Peter Sallis is one of those actors you probably know more by his voice than his face. He was one of England’s many go-to workhorse actors, appearing on stage and on screen, but usually in minor roles. (These include tiny parts in “Saturday Night and Sunday Morning,” the Timothy Dalton “Wuthering Heights” from 1970 and 2005’s “Colour Me Kubrick.”) But his most famous turn was a biggie. He was the voice of Wallace, the absentminded, cheese-loving inventor of the beloved “Wallace and Gromit” stop-motion animation series — one of the great British exports of the ’80s through the early 2010s. It’s reported that Sallis has died. He was 96 years old.

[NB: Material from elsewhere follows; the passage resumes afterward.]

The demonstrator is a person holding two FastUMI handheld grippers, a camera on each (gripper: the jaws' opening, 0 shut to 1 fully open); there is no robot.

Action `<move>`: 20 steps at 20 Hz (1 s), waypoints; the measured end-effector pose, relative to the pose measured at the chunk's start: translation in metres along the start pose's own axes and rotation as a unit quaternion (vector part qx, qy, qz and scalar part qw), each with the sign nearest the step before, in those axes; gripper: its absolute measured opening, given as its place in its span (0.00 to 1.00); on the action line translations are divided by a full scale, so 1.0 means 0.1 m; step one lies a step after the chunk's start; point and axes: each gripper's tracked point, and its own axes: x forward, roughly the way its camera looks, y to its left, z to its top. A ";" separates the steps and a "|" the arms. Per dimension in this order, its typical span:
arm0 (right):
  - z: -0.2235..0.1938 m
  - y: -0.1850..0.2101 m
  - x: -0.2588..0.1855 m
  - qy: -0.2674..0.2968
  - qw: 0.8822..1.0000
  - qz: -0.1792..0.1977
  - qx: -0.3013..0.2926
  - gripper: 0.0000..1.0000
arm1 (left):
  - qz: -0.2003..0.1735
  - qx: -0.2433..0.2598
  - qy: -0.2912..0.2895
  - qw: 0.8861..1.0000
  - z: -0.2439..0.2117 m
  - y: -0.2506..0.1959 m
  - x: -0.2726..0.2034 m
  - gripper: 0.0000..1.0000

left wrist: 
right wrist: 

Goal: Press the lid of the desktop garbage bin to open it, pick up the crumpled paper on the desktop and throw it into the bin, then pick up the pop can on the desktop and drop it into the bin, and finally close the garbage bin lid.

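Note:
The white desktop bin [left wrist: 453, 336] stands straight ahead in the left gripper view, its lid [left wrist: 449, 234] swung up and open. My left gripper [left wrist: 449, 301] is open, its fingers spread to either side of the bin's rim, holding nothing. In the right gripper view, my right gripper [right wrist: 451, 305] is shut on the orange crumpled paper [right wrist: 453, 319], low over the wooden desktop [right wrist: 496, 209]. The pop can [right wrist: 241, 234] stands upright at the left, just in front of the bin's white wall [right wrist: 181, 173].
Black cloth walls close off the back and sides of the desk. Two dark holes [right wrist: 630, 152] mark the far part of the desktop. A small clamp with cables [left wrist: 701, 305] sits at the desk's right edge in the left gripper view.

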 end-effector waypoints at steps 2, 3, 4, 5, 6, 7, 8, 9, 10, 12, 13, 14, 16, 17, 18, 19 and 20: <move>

Sallis’ passing leaves us bereft of one of movies’ and television’s most soothing sounds. Hearing him say, in his Northern English drawl, “Cracking good cheese, Gromit,” caused a Pavlovian chill in fans of the franchise, which spanned four award-wining shorts, a television show (2010’s “Wallace and Gromit’s World of Invention,” Sallis’ last credit) and, sadly, only one (delightful) movie: 2005’s “Wallace and Gromit: Curse of the Were-Rabbit.”
Apart from supporting characters — including Ralph Fiennes and Helena Bonham Carter in “Were-Rabbit” — Sallis was often the only voice you heard on “Wallace and Gromit.” After all, Gromit was his dog, who, of course, never spoke. He didn’t need to; he had one of the most expressive faces in animation, even if it was often used for Buster Keaton-style deadpan, regular there to show his loving exasperation with his owner/flatmate.
A rare kind-hearted mad scientist, he was always coming up with harebrained contraptions that got him and Gromit into trouble. In our favorite “W&G” product, the Oscar-winning short “The Wrong Trousers,” Wallace’s oversized, mechanical trousers are commandeered by a devious penguin (posing as a chicken, with a latex glove over his head, natch), who wants to rob a bank.
We’re speaking of the “Wallace and Gromit” franchise in the past tense. That’s because we’re not sure if it will continue after Sallis’ passing. Aardman, the peerless stop-motion animation house that made the series (as well as “Chicken Run” and the “Shaun the Sheep” series), did retire their characters in 1996, only to repeatedly revive them, as a world without more “Wallace and Gromit” just seemed to grim to bear. And now that he’s gone, it is. Still, it would be surreal and sad to hear someone taking over for Sallis — much like the disconnect when you hear someone voice Kermit after Jim Henson’s death: The voice is similar, but something’s off.
Instead, we can honor Sallis’ legacy by gorging on the “Wallace and Gromit” work we do have. Friends from England tell us it’s tradition there to spend Christmas Day watching a big movie — “Gone with the Wind,” or the original “Star Wars” trilogy” — as well as the original three “Wallace and Gromit” shorts. Might as well make that a tradition here as well.